## WHAT THIS TASK INVOLVES
Show every line in the material below in which the string "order" appears.

## DATA FOR THIS TASK
_ _ _
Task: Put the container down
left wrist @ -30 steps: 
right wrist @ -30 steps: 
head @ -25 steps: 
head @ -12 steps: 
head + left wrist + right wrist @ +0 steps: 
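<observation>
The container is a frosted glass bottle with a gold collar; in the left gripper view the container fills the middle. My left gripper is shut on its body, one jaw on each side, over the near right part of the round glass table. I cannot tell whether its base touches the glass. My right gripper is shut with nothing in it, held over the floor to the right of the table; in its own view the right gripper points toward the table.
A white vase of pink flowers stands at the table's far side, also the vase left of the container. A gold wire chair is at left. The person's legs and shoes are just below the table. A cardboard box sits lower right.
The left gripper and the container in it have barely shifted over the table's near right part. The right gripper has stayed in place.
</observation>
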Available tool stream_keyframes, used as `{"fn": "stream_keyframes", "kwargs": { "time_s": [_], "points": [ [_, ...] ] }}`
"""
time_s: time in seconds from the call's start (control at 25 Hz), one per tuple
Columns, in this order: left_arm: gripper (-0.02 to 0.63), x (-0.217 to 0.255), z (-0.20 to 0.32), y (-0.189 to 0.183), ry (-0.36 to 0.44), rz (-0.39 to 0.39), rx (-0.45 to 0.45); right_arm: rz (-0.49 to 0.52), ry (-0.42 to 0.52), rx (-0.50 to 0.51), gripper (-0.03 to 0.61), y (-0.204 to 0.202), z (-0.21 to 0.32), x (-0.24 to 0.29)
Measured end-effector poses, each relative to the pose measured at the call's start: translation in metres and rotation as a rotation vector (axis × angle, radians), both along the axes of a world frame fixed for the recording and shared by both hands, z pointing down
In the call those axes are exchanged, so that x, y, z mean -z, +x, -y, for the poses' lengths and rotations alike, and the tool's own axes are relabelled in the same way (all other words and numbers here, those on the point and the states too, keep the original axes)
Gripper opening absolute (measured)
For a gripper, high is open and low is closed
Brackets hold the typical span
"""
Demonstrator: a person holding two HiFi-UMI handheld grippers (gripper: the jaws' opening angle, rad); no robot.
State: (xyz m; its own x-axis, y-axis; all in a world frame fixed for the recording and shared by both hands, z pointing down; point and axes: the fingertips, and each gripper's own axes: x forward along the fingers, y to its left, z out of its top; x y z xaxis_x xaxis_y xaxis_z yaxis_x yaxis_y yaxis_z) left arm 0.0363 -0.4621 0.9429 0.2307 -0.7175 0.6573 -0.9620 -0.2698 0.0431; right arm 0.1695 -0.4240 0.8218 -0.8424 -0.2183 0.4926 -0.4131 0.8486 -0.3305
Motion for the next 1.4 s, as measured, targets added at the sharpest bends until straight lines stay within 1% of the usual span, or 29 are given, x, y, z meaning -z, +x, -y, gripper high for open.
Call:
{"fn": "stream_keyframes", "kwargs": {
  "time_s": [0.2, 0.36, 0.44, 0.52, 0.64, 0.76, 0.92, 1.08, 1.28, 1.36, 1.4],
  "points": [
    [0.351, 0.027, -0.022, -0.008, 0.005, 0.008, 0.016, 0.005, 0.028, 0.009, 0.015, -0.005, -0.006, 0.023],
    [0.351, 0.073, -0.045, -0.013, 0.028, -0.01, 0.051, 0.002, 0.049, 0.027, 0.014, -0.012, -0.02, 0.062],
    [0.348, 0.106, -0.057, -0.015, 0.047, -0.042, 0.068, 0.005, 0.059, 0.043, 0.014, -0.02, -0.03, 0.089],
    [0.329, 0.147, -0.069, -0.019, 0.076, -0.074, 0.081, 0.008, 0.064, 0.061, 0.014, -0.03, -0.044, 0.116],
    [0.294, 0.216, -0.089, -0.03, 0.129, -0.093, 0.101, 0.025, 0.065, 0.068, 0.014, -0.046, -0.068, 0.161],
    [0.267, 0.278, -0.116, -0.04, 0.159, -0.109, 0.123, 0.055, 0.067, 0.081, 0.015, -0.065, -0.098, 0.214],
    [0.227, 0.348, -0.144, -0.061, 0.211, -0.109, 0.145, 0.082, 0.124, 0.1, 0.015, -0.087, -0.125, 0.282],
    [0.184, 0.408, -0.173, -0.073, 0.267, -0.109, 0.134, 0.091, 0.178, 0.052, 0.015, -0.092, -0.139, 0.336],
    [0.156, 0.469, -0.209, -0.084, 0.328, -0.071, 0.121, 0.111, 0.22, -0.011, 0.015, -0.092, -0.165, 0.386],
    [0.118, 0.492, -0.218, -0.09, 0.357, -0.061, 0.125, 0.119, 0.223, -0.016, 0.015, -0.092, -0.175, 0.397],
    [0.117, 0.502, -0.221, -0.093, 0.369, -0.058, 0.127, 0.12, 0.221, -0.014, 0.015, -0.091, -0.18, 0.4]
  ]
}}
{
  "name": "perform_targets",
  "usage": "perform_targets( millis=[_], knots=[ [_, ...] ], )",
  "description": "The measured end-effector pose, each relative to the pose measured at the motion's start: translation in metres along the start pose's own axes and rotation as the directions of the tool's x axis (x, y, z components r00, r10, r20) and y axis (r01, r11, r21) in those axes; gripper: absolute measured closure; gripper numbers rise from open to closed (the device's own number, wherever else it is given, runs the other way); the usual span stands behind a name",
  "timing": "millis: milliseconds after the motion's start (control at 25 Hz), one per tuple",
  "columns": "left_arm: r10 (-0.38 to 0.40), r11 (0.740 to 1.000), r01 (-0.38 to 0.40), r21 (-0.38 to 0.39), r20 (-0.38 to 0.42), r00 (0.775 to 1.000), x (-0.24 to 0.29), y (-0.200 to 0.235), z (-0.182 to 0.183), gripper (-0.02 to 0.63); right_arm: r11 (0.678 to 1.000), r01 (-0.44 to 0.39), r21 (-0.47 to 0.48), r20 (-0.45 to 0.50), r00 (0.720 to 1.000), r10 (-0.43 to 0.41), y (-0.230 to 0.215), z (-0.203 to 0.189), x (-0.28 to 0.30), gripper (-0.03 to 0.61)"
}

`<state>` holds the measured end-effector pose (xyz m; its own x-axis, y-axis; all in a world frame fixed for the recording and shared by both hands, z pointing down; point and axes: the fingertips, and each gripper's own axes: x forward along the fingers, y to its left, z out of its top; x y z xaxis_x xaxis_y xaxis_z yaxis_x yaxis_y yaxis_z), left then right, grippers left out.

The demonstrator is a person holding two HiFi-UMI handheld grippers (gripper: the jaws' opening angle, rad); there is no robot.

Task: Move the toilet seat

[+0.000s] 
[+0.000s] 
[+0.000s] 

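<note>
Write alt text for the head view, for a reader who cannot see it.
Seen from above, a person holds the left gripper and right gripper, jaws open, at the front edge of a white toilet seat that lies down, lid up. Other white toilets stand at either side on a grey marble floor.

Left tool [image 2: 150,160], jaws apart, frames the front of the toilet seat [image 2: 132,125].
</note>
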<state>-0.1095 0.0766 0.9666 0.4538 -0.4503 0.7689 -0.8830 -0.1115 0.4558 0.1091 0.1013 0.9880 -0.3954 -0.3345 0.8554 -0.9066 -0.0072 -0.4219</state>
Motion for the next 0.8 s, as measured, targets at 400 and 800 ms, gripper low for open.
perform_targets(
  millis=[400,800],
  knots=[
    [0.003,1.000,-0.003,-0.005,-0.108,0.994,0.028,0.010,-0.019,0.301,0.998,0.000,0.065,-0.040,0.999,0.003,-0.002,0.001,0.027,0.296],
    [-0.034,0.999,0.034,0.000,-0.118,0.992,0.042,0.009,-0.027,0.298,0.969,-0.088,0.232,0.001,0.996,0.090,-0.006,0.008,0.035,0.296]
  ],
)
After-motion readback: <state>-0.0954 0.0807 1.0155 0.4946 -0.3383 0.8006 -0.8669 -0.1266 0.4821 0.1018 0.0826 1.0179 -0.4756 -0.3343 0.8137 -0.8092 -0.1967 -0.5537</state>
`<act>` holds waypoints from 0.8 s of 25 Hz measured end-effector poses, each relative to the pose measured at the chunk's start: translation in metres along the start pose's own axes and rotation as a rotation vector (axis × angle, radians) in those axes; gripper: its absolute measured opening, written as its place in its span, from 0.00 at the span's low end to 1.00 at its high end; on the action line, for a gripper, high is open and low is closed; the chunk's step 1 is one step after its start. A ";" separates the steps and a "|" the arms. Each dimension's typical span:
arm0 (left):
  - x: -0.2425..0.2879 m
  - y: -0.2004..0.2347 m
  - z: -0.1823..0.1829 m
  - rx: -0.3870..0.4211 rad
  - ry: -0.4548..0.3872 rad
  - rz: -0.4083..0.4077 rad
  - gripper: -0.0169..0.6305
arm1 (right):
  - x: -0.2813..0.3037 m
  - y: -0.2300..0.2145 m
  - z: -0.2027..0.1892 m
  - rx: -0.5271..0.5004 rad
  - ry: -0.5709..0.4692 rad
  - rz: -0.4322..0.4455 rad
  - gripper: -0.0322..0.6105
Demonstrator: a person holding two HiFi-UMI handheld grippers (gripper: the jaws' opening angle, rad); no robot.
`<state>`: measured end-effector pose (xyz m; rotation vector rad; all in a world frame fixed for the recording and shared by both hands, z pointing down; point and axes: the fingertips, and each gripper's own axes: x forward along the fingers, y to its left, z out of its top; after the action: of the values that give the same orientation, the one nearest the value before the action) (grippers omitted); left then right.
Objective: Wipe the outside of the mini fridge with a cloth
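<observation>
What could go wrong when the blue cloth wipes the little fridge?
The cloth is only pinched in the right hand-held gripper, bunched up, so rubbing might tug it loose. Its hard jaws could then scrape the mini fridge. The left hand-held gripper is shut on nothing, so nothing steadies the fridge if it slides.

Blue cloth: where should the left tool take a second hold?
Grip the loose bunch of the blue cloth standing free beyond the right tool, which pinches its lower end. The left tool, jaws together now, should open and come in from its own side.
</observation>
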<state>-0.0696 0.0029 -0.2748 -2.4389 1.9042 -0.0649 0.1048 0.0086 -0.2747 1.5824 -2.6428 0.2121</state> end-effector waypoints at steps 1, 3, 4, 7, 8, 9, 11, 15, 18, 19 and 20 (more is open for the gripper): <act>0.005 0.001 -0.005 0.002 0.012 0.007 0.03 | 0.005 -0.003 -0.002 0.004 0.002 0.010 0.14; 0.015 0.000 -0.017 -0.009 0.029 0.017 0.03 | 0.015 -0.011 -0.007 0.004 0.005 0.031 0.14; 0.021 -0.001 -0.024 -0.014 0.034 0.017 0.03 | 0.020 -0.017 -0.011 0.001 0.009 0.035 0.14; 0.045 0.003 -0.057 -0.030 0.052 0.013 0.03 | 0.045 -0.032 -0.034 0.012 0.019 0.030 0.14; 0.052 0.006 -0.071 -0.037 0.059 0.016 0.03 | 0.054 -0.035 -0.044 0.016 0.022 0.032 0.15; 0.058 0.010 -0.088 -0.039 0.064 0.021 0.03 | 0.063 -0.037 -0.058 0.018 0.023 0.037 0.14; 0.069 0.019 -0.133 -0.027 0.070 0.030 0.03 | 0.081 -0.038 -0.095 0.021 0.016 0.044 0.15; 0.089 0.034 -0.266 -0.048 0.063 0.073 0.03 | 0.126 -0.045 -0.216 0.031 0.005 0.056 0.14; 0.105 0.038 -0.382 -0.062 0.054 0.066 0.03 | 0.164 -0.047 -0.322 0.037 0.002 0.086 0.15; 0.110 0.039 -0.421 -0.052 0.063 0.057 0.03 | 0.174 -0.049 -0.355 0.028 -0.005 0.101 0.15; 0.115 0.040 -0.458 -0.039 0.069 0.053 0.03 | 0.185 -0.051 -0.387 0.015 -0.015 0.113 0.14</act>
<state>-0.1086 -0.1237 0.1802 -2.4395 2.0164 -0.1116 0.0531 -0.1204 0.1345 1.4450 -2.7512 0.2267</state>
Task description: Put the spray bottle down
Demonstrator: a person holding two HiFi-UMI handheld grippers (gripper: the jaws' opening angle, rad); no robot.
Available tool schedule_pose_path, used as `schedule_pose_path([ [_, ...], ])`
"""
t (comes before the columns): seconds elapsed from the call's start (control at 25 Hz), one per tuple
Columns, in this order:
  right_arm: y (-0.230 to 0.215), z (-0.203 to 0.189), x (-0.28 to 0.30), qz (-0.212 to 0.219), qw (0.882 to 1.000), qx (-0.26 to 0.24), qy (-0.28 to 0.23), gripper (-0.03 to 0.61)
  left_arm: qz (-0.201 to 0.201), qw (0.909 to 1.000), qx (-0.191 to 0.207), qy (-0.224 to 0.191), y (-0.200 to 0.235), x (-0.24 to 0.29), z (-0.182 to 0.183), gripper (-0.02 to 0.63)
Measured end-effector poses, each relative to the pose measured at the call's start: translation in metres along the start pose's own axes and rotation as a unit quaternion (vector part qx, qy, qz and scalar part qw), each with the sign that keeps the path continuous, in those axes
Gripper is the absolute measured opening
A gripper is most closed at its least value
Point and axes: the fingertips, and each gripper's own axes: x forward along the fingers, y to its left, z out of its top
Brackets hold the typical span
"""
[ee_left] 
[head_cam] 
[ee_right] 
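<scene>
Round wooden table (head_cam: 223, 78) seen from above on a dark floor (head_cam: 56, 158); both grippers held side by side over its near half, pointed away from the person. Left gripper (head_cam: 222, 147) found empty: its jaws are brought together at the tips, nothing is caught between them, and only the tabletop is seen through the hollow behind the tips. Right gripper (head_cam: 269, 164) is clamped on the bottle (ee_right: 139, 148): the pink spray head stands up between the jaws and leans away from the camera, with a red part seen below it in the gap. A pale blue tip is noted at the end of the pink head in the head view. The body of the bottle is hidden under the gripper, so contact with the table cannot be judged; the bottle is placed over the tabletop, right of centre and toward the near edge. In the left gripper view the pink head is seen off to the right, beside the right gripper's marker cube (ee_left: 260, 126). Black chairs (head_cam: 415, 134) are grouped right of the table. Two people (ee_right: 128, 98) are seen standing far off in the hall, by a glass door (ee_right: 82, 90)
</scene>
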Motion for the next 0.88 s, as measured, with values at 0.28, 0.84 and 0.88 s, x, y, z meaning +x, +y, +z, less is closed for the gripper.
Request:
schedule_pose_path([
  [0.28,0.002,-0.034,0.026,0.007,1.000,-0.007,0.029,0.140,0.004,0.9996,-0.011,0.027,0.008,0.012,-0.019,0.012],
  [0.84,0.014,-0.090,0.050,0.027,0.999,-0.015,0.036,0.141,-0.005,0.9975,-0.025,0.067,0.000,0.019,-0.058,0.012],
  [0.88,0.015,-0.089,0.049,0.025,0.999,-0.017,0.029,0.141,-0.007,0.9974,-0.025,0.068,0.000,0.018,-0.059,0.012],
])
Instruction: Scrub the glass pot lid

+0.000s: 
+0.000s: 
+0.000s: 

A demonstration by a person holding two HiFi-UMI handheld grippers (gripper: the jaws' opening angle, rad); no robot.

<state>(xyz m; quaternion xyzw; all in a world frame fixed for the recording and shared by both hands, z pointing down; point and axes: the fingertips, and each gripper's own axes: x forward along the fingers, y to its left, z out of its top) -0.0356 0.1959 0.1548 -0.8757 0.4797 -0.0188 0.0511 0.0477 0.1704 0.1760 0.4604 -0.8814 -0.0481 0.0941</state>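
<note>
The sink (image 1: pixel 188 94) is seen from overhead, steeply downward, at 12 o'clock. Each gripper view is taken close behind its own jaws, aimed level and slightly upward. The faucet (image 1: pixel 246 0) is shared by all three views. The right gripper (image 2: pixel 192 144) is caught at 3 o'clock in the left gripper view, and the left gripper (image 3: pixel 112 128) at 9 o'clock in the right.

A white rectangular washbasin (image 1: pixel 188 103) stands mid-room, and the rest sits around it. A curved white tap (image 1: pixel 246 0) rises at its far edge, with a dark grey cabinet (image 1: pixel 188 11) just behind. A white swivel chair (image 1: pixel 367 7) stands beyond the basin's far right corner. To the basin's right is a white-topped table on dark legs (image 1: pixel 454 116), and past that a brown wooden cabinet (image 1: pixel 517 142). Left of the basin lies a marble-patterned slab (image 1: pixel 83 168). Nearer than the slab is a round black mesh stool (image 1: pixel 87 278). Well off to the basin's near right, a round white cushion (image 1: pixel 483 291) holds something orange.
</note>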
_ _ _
## RESPONSE TO THE EXERCISE
Columns, in this order: left_arm: gripper (-0.02 to 0.63), x (-0.217 to 0.255), z (-0.20 to 0.32), y (-0.189 to 0.183), ry (-0.36 to 0.44), rz (-0.39 to 0.39), rx (-0.45 to 0.45); right_arm: rz (-0.49 to 0.52), ry (-0.42 to 0.52), rx (-0.50 to 0.51), gripper (-0.03 to 0.61), y (-0.204 to 0.202), z (-0.21 to 0.32), x (-0.24 to 0.29)
Columns, in this order:

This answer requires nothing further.